The young woman is @bionerd23, a German geek YouTube flicking science student, and she’s at Chernobyl wandering around in the debris from the 1986 steam explosion which blew the top off one of the nuclear reactors and changed the course of history. Without it, more countries would have followed France and rolled out nuclear power and been generating electricity for 70 grams of CO2 per kilowatt hour instead of the 850g that is typical in a non-nuclear country like Australia.

@bionerd23 has made a series of youtube clips in Chernobyl. Not your usual “me in front of the fountain” shots, but “Here’s me eating apples off abandoned trees 4km from the Chernobyl reactor” and “Here’s me finding a piece of the graphite core moderator spat out when the reactor exploded in 1986 … wow … look at my Geiger counter maxing out!.

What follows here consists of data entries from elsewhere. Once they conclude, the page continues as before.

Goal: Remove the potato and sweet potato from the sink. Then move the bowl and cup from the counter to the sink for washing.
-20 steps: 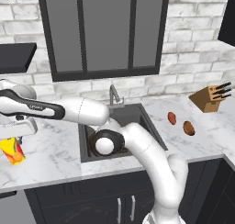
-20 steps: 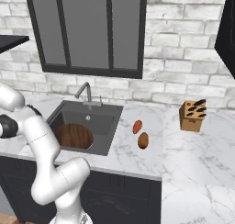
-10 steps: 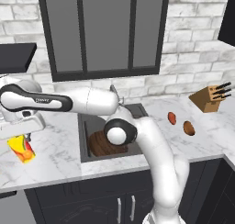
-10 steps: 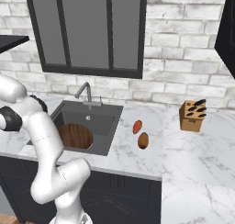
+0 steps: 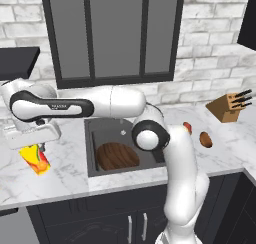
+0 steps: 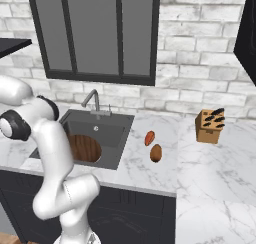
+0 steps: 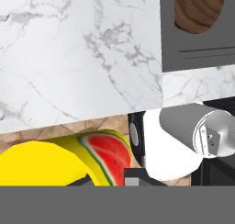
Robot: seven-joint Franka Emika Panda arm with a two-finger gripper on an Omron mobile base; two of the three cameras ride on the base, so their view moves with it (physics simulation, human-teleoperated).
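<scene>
Three of four transfers are looking complete: potato (image 6: 156, 153) and sweet potato (image 6: 149, 138) are lying on the counter (image 6: 150, 173) right of the sink (image 5: 95, 163), bowl (image 5: 117, 156) is sitting in the basin, and the gripper (image 5: 37, 148) is holding the tilted cup (image 5: 36, 159), jaws clamped, above the counter's left end.

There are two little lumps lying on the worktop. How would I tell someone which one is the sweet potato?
Start at the dark sink and look along the white marble counter towards the knife block. Two small lumps lie close together there. The sweet potato is the brighter reddish-orange one nearer the wall; the potato in front is duller brown.
</scene>
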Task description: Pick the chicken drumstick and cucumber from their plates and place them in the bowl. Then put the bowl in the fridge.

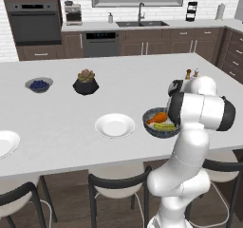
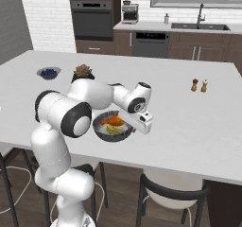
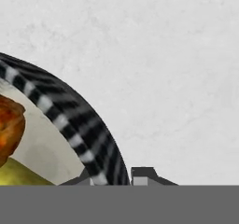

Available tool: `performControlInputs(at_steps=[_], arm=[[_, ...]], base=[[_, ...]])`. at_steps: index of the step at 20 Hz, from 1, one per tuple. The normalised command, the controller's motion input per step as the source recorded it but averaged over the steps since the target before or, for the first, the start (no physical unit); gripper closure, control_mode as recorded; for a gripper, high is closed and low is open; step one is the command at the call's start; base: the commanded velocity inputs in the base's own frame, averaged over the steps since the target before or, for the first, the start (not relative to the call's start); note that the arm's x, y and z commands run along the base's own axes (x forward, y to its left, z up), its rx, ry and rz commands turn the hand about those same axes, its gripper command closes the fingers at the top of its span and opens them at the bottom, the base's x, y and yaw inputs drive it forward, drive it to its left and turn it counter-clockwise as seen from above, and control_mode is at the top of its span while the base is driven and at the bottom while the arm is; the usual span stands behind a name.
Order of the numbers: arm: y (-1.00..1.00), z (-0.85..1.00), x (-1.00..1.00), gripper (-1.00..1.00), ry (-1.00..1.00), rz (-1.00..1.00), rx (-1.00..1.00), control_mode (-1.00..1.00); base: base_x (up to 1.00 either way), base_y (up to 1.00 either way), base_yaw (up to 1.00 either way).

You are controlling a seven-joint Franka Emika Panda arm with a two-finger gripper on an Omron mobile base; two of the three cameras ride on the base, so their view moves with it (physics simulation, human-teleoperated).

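Tool (image 3: 112,178) clamped tight on the bowl's (image 3: 70,120) rim, near edge of the worktop (image 1: 57,127). Chicken drumstick (image 2: 113,121) and cucumber (image 2: 113,129) sit inside. One-sided rim grip: lifting could tilt the bowl and spill both.

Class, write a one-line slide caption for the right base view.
Gripper shut on the rim of the bowl holding chicken drumstick and cucumber.

Matt, faintly mottled pale stone-like counter (image 3: 154,55); glossy dark striped bowl (image 3: 70,120) rim.
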Motion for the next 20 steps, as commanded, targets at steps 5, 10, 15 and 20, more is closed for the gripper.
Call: performControlInputs(at_steps=[5, 10, 15, 20], arm=[[0.0, 0.68, -0.68, 1.0, -0.24, -0.13, 0.0, -1.0], [0.0, 0.54, -0.54, 1.0, -0.11, -0.49, 0.04, -1.0], [0.0, 0.26, -0.03, 1.0, -0.03, -0.65, 0.05, -1.0], [0.01, 0.39, -0.16, 1.0, -0.06, -0.7, 0.24, -1.0]], base=[[0.0, 0.0, 0.0], [0.0, 0.0, 0.0], [0.0, 0.0, 0.0], [0.0, 0.0, 0.0]])
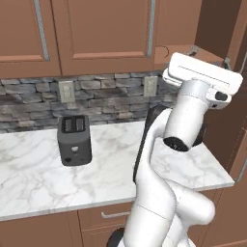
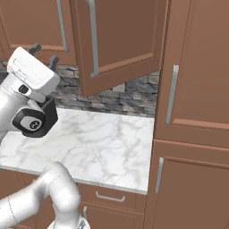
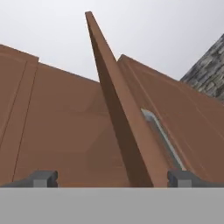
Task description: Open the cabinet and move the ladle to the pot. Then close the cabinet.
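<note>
The cabinet (image 1: pixel 103 29) hangs above the counter, and one of its doors (image 2: pixel 120 40) is swung partly open, its long silver bar handle (image 2: pixel 93 40) facing outward. My gripper (image 2: pixel 44 53) is raised just left of that door's lower edge and is open with nothing in it. In the hand view the open door's thin edge (image 3: pixel 116 118) runs up the middle, with the gripper (image 3: pixel 113 179) below it and a fingertip (image 3: pixel 43 178) on either side; the handle (image 3: pixel 162 135) lies to the right. From the left base view the gripper (image 1: pixel 210 56) sits under the dark open door (image 1: pixel 217 24). The ladle and the pot are out of view.
A black toaster (image 1: pixel 74 140) stands on the marble counter (image 1: pixel 38 178) in front of a stone backsplash with two outlets (image 1: pixel 66 90). A tall brown cabinet (image 2: pixel 197 89) closes off the counter's right end. Drawers (image 2: pixel 109 197) run below the counter.
</note>
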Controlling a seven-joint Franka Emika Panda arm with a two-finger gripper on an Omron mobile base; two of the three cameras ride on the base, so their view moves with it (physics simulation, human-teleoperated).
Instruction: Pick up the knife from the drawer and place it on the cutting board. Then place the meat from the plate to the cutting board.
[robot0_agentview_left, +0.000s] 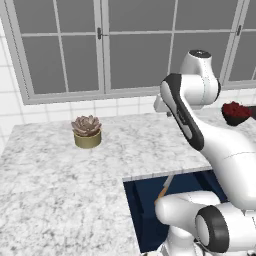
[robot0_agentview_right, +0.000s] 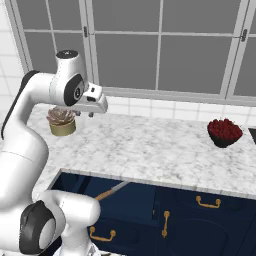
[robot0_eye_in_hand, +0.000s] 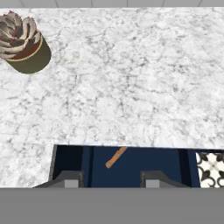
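Observation:
The dark navy drawer (robot0_agentview_left: 142, 207) (robot0_agentview_right: 137, 200) (robot0_eye_in_hand: 146, 162) stands pulled open below the marble counter edge. Inside it lies the knife (robot0_agentview_left: 165, 187) (robot0_agentview_right: 111, 190). In the hand view its tan handle (robot0_eye_in_hand: 116, 157) shows while the blade runs under the counter lip. My gripper (robot0_agentview_right: 90, 114) (robot0_eye_in_hand: 109, 180) hangs high above the counter, behind the drawer, pointing down. It is open, with nothing between its fingertips (robot0_eye_in_hand: 66, 180). The cutting board, the plate and the meat are out of view.
A succulent in a gold pot (robot0_agentview_left: 87, 132) (robot0_agentview_right: 61, 122) (robot0_eye_in_hand: 22, 43) stands at the counter's back left. A dark bowl of red fruit (robot0_agentview_left: 235, 113) (robot0_agentview_right: 225, 131) sits at the right. Windows line the back wall. Patterned floor (robot0_eye_in_hand: 212, 168) shows beside the drawer.

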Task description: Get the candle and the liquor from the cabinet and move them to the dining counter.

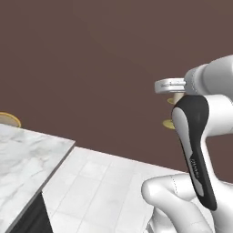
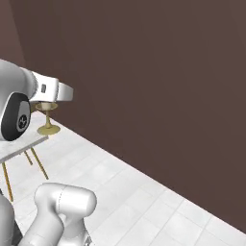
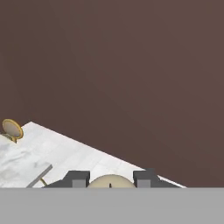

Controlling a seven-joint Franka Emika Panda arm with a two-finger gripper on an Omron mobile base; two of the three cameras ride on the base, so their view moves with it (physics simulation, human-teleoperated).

So what’s frightening this radiation warrior?

A fox. This isn’t a red-riding-hood wolf, this is a fox. If you aren’t small and feathery or furry, then a fox is a cute creature with a big bushy tale and come hither eyes. “Wouldn’t you just love to pat me!”.

The facts are that @bionerd23 is behaving pretty bloody rationally because she’s far more brain than brawn … despite the haircut. Foxes carry rabies, Ukraine is a rabies hot spot and healthy foxes don’t normally approach in the middle of the day. If you aren’t vaccinated against rabies and you are bitten and infected, then you will die unless you can quickly get proper treatment … a post-bite vaccination plus some high tech supplemental treatment. Rabies kills about 50,000 people a year globally, which is more every year than the Chernobyl accident has killed in close to 3 decades. At a rough estimate, rabies has killed about 1.4 million more people over the period, but hasn’t changed the course of history.